AIM OF THE TASK -
Read through the material below and find each line that has the word "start"; copy it.

DATA SHOWN -
◇ ◇ ◇ ◇ ◇
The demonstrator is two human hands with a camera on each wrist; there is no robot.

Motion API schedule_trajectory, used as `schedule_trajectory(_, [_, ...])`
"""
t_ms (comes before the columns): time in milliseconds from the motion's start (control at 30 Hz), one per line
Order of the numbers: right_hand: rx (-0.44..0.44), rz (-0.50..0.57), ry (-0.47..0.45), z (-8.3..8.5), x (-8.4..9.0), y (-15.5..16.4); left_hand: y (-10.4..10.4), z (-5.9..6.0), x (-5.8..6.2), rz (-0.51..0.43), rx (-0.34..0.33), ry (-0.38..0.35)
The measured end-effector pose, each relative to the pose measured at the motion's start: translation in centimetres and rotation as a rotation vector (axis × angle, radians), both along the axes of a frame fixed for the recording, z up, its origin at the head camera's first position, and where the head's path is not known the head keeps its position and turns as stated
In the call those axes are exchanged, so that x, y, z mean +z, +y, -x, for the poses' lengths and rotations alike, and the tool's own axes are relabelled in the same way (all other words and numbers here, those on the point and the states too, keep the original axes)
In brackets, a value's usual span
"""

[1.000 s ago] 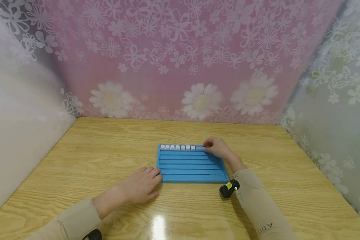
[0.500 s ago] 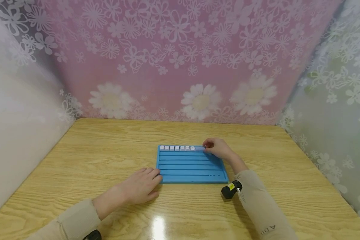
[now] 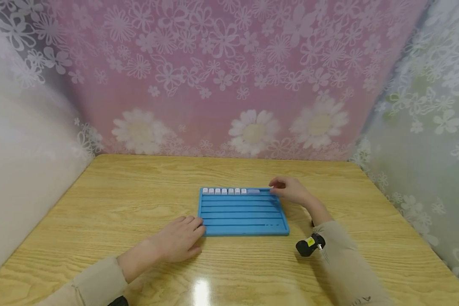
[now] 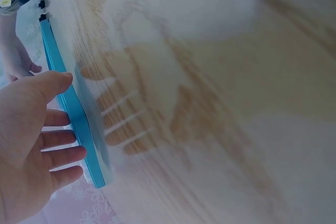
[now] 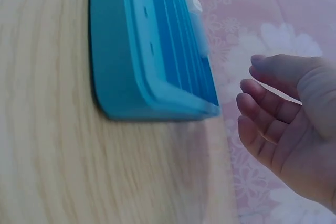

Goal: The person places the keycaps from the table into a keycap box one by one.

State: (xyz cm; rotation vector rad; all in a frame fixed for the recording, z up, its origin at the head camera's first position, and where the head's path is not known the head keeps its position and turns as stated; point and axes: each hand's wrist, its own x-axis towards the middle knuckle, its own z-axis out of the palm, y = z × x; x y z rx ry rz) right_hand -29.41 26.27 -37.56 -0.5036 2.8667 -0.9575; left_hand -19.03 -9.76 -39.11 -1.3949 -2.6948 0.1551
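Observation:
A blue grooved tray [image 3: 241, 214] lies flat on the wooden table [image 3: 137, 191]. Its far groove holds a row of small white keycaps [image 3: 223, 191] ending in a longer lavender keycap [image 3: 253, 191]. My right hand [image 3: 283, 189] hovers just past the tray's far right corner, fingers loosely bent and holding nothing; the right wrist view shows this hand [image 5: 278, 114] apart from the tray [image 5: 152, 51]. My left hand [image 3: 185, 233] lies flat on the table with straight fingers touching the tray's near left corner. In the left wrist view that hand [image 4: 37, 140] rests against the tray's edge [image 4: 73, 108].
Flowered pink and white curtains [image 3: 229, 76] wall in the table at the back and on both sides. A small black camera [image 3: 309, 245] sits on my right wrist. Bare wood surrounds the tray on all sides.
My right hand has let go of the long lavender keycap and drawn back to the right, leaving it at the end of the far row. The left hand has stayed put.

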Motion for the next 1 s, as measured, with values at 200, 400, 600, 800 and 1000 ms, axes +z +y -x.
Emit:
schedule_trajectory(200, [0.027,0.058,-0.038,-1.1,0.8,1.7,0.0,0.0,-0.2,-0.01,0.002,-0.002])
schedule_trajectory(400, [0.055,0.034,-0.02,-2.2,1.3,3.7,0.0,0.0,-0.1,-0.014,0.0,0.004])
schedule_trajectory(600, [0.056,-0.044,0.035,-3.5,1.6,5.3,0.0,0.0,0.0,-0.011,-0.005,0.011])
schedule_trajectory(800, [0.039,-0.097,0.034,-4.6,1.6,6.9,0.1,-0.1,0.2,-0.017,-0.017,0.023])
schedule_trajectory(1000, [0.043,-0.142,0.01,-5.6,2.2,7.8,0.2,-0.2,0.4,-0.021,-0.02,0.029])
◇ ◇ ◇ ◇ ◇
RESULT OF THE TASK -
t_ms (comes before the columns): time in milliseconds from the motion's start (control at 30 Hz), one per line
The measured end-effector pose, each relative to the pose measured at the motion's start: translation in centimetres and rotation as a rotation vector (axis × angle, radians), both along the axes of a frame fixed for the recording, z up, its origin at the head camera's first position, and where the head's path is not known the head keeps its position and turns as stated

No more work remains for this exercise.